Mortgage Rates Continue Lower After Retail Sales Data

By: Matthew Graham

Mortgage rates moved lower to start the week, adding on to last week's solid recovery from 2yr highs a week before.  As expected, rates took their most meaningful cue from today's Retail Sales report, which was weaker than forecast.  This was a benefit to Treasuries and MBS (the "mortgage backed securities" that most directly affect rates) even before lenders put out their first rate sheets of the day.  Lenders still aren't very unified in their movement from the previous session's rate sheets, but most improved enough to suggest that 4.5% is now sharing some of the best-execution space with 4.625% for conventional, 30yr fixed loans.  Also of note is that the costs associated with "buying down" a rate from from 4.5 to 4.25% are worth considering.  This makes for much higher closing costs, but on average, those costs are recouped in around 60 months based on today's rate sheets.

In other words, rates would have come out higher this morning if not for the Retail Sales data.  From here, there is plenty of data remaining this week, but none of it is quite as meaningful as Retail Sales.  More important than any of the data is the congressional testimony of Fed Chair Ben Bernanke on Wednesday and Thursday morning (at the House and Senate respectively).  Markets are still looking for clues as to how Fed policy may unfold at the end of the month.  The intervening time presents an opportunity for rates to consolidate after hitting recent highs, but it's important to note that there are still ups and downs in the context of consolidation.  The last 3 sessions have been "downs" in terms of rates, and until rates are definitively doing something other than consolidating in the big picture, 3 winning days in a row have been hard to come by.

Loan Originator Perspectives

"Seems the pendulum has swung back in MBS' favor after several sound days, including today's gains.
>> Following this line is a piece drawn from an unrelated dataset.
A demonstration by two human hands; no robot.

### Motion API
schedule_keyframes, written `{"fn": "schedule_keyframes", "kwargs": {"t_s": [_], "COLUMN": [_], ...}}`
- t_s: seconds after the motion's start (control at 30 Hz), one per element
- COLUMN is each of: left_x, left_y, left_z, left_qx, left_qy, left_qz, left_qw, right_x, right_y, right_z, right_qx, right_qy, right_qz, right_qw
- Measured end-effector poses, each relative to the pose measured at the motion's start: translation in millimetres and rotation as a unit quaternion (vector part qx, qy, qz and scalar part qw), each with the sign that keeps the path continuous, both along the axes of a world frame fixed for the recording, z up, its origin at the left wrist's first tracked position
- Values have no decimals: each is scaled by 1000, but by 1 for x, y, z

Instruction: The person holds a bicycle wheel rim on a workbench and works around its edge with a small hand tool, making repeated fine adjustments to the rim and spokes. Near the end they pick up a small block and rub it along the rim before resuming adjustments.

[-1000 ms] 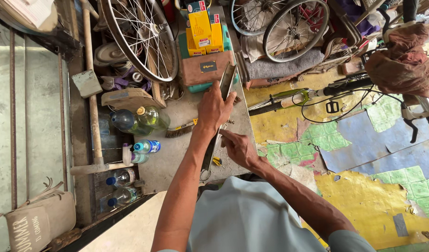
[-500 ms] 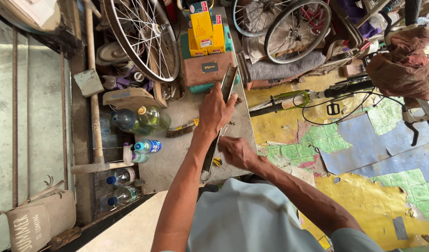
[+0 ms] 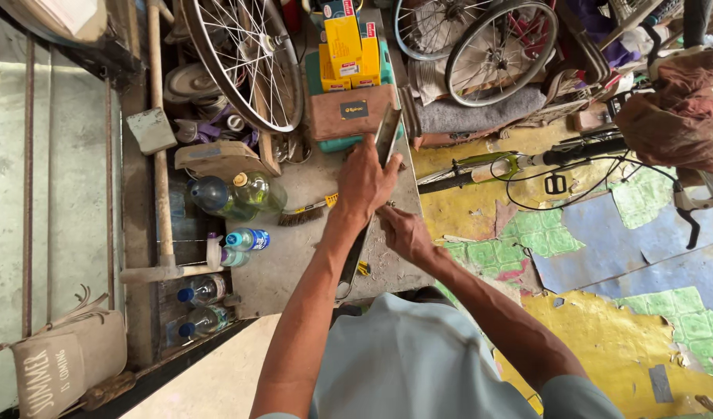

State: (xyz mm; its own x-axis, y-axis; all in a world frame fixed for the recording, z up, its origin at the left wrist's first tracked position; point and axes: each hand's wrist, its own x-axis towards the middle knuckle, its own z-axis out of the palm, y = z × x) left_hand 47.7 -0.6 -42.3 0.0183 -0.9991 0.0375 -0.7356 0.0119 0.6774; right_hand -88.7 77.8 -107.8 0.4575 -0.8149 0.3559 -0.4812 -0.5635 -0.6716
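Note:
A long flat metal bar (image 3: 388,132) lies lengthwise on the dusty grey workbench (image 3: 294,256). It runs from a brown case down toward the bench's near edge. My left hand (image 3: 366,181) presses over the bar's upper part with the fingers wrapped on it. My right hand (image 3: 404,233) sits just below and to the right, its fingers curled against the bar's middle. The lower end of the bar (image 3: 349,275) shows under my left forearm. A small yellow piece (image 3: 363,268) lies beside it.
A wire brush (image 3: 304,210) and several bottles (image 3: 240,194) lie left of my hands. Yellow boxes (image 3: 346,43) sit on a brown case (image 3: 353,112). Spoked wheels (image 3: 244,62) stand behind. A bicycle handlebar (image 3: 574,153) reaches in from the right over a patched floor (image 3: 605,256).
My hands stay on the bar in almost the same place; only the view has shifted slightly.

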Motion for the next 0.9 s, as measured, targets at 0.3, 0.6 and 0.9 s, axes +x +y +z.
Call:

Low inflation data and expectations have tempered the market's tapering concerns, and while I don't anticipate us regaining all the losses of last two months, at least we're moving in the right direction. Advising new clients that floating cautiously is not a horrific idea, and believe me, that's a big sentiment change from last two months!" -Ted Rood, Senior Originator, Wintrust Mortgage

"Let's hope the economic reports keep the positive tone rolling. Rates will benefit from bad or weak numbers. Maybe we can string together a few days of positive gains for rates. Sure would be nice. Locking in the gains is never bad, but floating almost seems to be creeping back into the picture. Always of course with the lock button with in reach." -Mike Owens, Partner, Horizon Financial Inc

"My 2013 of 'lock the rate dips' is applicable right now, ahead of what's almost certain to be volatile rate days Wednesday and Thursday as Fed chairman Bernanke publicly fields questions from lawmakers. Rates spiked severely the last time he publicly fielded questions (from journalists) on June 19. Back then, he said rising home prices compensate for higher rates. His Fed colleagues backpedaled since then but still: more public comments will mean more rate volatility ahead. " -Julian Hebron, Branch Manager, RPM Mortgage

Today's Best-Execution Rates

  • 30YR FIXED - 4.50 - 4.625%
  • FHA/VA - 4.25%
  • 15 YEAR FIXED -  3.625 - 3.75%
  • 5 YEAR ARMS -  3.0-3.375% depending on the lender


Ongoing Lock/Float Considerations

  • After rising consistently from all-time lows in September and October 2012, rates challenged the long term trend higher, but failed to sustain a breakout
  • Uncertainty over the Fed's bond-buying plans is causing immense volatility in rates markets and generally leading rates quickly higher
  • Fears about the Fed's bond-buying intentions were proven well-founded on May 22nd when rates rose to 1yr highs after the Fed indicated their intention to taper bond buying programs sooner vs later
  • The June 19th FOMC Statement and Press Conference confirmed the suspicions.  Although tapering wasn't announced, the Fed made no move to counter the notion that they will decrease bond buying soon if the economic trajectory continues
  • Rates Markets "broke down" following that, as traders realized just how much buy-in there was to the ongoing presence of QE.  These convulsions led to one of the fastest moves higher in the history of mortgage rates and market participants have not been eager to be the among the first explorers to head back into lower rate territory until they're sure they'll have some company.
  • (As always, please keep in mind that our Best-Execution rate always pertains to a completely ideal scenario.  There are many reasons a quoted rate may differ from our average rates, and in those cases, assuming you're following along on a day to day basis, simply use the Best-Ex levels we quote as a baseline to track potential movement in your quoted rate).